BACA JUGA: AGENDA ASING DI BALIK BISNIS PENGENDALIAN TEMBAKAU
Ternyata oh ternyata, Negara Vanuatu belum menandatangani dan meratifikasi konvensi internasional menyangkut masalah yang mereka suarakan di sidang PBB untuk Indonesia khususnya HAM. Hal ini tentu membuat kita yang melihat dan mendengar statement mereka seakan jadi gemes. Bagaimana bisa negara sendiri saja belum diurus, namun mereka mengurusi masalah negara lain. Mereka seakan merusuhi urusan dan kedaulatan negara lain, dan tentu saja hal itu tidak sesuai dengan konsep kedaulatan negara.
Konsep kedaulatan negara juga menjadi dasar salah satu doktrin hukum yang dikenal dengan Act of State Doctrine atau “The Sovereign Act Doctrine.” Doktrin hukum yang muncul pada abad ke sembilan belas (XIX) ini menegaskan, “Every sovereign State is bound to respect the independence of every sovereign State, and the courts of one country will not sit in judgment on the acts of the government 6 of another done within its own territory.” Menurut Act of State Doctrine, setiap negara berdaulat wajib mengormati kemerdekaan negara berdaulat lainnya. Pengadilan domestik suatu negara tidak berwenang mempertanyakan tindakan pemerintahan negara berdaulat lain yang dilakukan di wilayahnya. Nah, dari ketentuan ini jelaskan bagaimana konsep kedaulatan negara.

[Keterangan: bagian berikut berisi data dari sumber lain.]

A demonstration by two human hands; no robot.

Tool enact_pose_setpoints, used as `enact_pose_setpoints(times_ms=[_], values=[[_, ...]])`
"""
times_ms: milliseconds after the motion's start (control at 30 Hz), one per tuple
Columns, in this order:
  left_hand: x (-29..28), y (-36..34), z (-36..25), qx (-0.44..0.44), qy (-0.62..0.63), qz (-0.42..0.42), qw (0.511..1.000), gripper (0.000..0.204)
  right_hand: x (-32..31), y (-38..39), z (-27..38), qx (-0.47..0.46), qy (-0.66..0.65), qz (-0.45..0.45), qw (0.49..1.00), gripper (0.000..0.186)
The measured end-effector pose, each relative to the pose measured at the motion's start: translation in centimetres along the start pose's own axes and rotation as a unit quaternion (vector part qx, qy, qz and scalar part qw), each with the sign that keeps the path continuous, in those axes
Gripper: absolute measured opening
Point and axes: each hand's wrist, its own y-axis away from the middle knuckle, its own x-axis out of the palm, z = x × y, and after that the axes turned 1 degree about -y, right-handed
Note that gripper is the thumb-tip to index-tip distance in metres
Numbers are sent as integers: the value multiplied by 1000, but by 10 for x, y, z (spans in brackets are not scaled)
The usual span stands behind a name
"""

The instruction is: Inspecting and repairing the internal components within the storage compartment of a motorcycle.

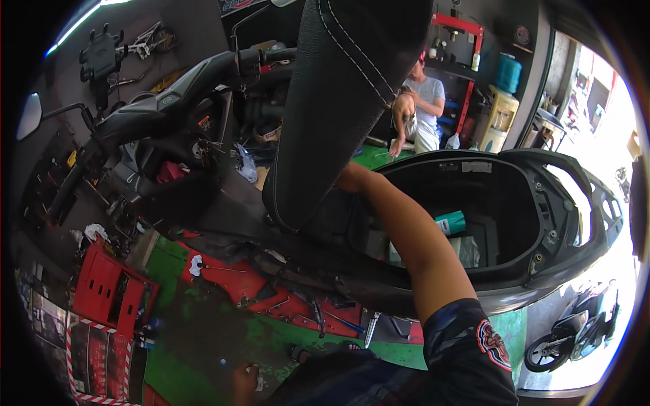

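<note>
The black scooter seat [338, 101], with white stitching, stands raised on its front end. My right hand [351, 177] reaches in at the seat's underside, near the front of the storage box; the seat hides its fingers. Below the arm lies the open under-seat storage box [501, 203]. In it are a teal cylindrical container [451, 222] and a clear plastic packet [466, 252]. Low in the picture, away from the scooter, my left hand [245, 384] hangs with its fingers around a small white crumpled thing, perhaps cloth or paper.
Tools lie on a red mat [271, 298] beside the scooter. A red tool cabinet [112, 291] stands at left. A seated person [426, 101] is beyond the scooter, near a water dispenser [502, 118]. Another motorcycle [575, 331] is parked at right.
</note>
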Motion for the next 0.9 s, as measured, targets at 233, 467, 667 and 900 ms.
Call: enact_pose_setpoints(times_ms=[233,467,667,900], values=[[12,3,0,-28,25,18,999,27,29,-16,-68,-141,53,-80,985,38],[26,4,36,-13,16,13,1000,27,46,-37,-94,-190,95,-111,971,38],[19,13,17,-111,12,35,993,28,46,-32,-78,-186,86,-103,973,41],[24,11,14,-88,42,34,995,27,52,-38,-108,-201,132,-129,962,46]])
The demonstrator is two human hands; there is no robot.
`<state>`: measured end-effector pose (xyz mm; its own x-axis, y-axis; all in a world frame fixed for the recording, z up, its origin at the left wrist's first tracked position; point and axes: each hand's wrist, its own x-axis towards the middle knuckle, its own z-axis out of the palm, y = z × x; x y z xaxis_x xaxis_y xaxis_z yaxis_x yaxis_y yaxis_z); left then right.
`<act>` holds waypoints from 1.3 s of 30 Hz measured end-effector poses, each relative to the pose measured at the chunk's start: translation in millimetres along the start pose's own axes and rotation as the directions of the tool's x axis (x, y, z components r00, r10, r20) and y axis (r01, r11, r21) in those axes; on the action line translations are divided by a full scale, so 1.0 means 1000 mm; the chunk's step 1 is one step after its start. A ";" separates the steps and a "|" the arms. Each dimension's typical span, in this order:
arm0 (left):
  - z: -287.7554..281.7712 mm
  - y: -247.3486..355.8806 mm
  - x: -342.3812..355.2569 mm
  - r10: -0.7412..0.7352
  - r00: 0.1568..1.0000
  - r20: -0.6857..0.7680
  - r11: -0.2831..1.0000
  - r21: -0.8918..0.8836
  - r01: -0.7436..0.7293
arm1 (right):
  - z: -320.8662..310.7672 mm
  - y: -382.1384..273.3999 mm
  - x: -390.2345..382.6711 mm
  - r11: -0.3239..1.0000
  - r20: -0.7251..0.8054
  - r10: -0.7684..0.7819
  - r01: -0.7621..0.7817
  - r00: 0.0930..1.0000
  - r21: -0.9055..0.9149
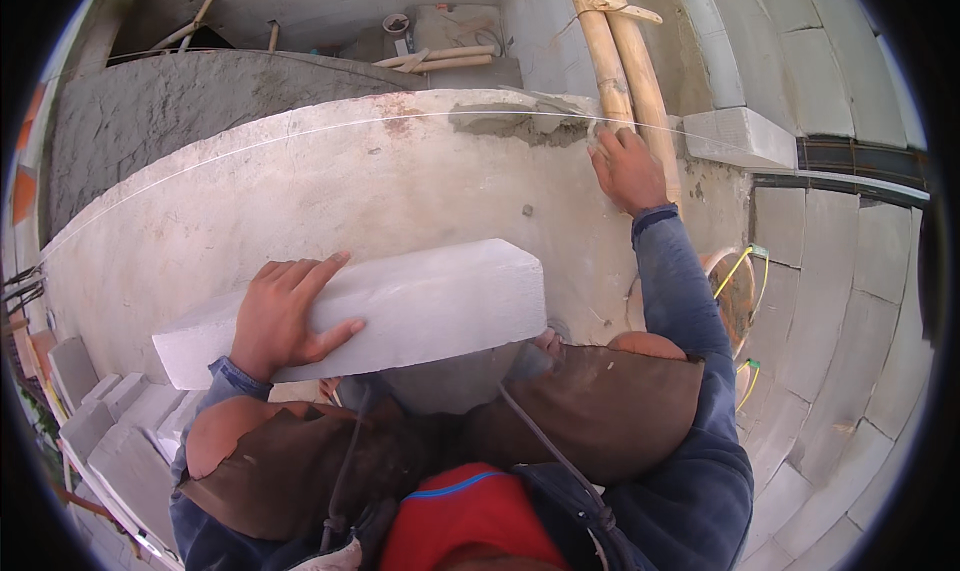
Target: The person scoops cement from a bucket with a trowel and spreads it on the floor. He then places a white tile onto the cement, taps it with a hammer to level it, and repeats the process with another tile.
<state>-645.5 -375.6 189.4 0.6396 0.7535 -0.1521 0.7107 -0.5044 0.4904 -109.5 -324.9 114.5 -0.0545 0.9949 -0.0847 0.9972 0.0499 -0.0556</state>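
Note:
A long white block (430, 306) lies slantwise in front of my knees. My left hand (285, 311) grips its left part, the fingers over the far edge and the thumb spread along the upper face. Farther off to the right, my right hand (630, 168) is closed around what looks like a trowel (565, 104); its handle is mostly hidden by my fingers. The thin grey blade reaches left over a patch of wet mortar (500, 123) on the far edge of the pale concrete surface (420, 191).
A taut string line (330, 126) crosses above the surface. Bamboo poles (605, 41) stand beside my right hand, near another white block (740, 138). A round bucket (733, 296) with a yellow-green handle is at right. Stacked blocks (130, 451) lie at lower left.

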 end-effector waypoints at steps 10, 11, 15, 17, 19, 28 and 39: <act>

“PBB tidak digunakan untuk mengintervensi jurisdiksi domestik dalam negara anggota.” Inilah poin penting yang harus diperhatikan dalam Piagam PBB, dalam kasus ini Vanuatu terlalu mengintervensi masalah yang ada di Indonesia, khususnya dalam hal kedaulatan negara. Yaa gampangnya, gak usah terlalu nyiyir kalau gak ada bukti yang jelas dan dapat dipertanggungjawabkan gitu lhoo, just simple like that, don’t talk randomly if you don’t know the truth.